**Directions for this task**:
Only one stretch of the data below should be repeated: the lines from the line containing "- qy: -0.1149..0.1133" through the line containing "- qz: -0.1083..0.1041", inclusive, exactly as they are.

**Dataset extract**:
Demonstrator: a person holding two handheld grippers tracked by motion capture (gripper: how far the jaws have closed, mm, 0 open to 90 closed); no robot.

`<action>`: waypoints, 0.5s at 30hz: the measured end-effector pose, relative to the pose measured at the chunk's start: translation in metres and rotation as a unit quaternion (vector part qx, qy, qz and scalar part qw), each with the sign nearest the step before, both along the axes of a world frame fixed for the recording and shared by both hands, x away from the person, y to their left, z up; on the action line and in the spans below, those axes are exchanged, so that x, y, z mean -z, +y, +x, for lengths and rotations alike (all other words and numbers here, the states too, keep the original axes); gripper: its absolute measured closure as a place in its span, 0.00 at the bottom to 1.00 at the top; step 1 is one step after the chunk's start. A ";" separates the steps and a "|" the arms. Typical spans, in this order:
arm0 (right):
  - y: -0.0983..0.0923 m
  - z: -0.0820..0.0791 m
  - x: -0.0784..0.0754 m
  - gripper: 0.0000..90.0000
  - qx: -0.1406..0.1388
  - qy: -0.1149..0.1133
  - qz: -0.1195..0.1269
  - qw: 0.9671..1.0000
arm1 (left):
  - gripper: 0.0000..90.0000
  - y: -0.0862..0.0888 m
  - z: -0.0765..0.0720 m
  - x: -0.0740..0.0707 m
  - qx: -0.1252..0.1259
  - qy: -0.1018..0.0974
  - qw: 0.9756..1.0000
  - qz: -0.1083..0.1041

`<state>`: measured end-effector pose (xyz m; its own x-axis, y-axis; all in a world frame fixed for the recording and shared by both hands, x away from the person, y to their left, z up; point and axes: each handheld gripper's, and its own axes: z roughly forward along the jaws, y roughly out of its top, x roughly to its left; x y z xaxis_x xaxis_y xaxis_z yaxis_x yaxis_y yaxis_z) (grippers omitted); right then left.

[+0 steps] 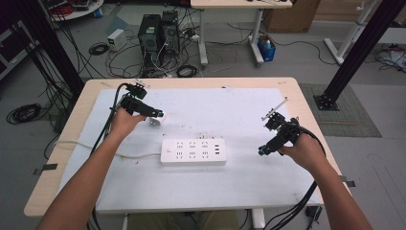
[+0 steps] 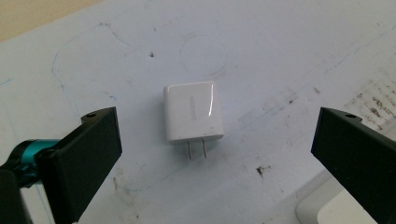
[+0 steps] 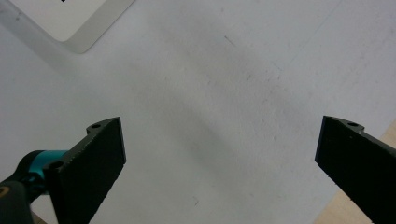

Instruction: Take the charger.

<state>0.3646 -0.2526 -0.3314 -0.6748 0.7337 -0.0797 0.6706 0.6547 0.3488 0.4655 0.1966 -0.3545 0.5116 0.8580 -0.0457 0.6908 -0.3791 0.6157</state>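
A small white plug-in charger (image 2: 192, 112) lies flat on the white mat, its two metal prongs pointing toward the camera of the left gripper view. In the high view the charger (image 1: 156, 120) peeks out just under my left gripper (image 1: 158, 115). That gripper (image 2: 215, 154) hovers over it, open, jaws wide on either side and not touching it. A white power strip (image 1: 193, 151) with several sockets lies at the mat's centre. My right gripper (image 1: 262, 150) hangs right of the strip, open and holding nothing; the same gripper (image 3: 219, 158) looks down at bare mat, the strip's corner (image 3: 74, 21) showing at top left.
The white mat (image 1: 201, 182) covers most of the wooden table (image 1: 57, 153). The strip's white cord (image 1: 86, 146) runs off to the left. Black cables trail from both grippers. Beyond the table stand computer towers (image 1: 158, 33) and tangled floor cables.
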 end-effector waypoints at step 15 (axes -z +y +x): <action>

**Task solution**:
  - qy: -0.1149..0.1133
  - qz: -0.1195..0.1269
  - qw: 0.9671..1.0000
arm1 (left):
  - gripper: 0.0000..90.0000
  - y: -0.0862..0.0888 m
  - z: -0.0765..0.0720 m
  - x: -0.0740..0.0707 m
  - qx: -0.1252..0.1259
  - qy: -0.1018..0.0974
  - qw: 0.9756..1.0000
  - qz: -0.1083..0.1041

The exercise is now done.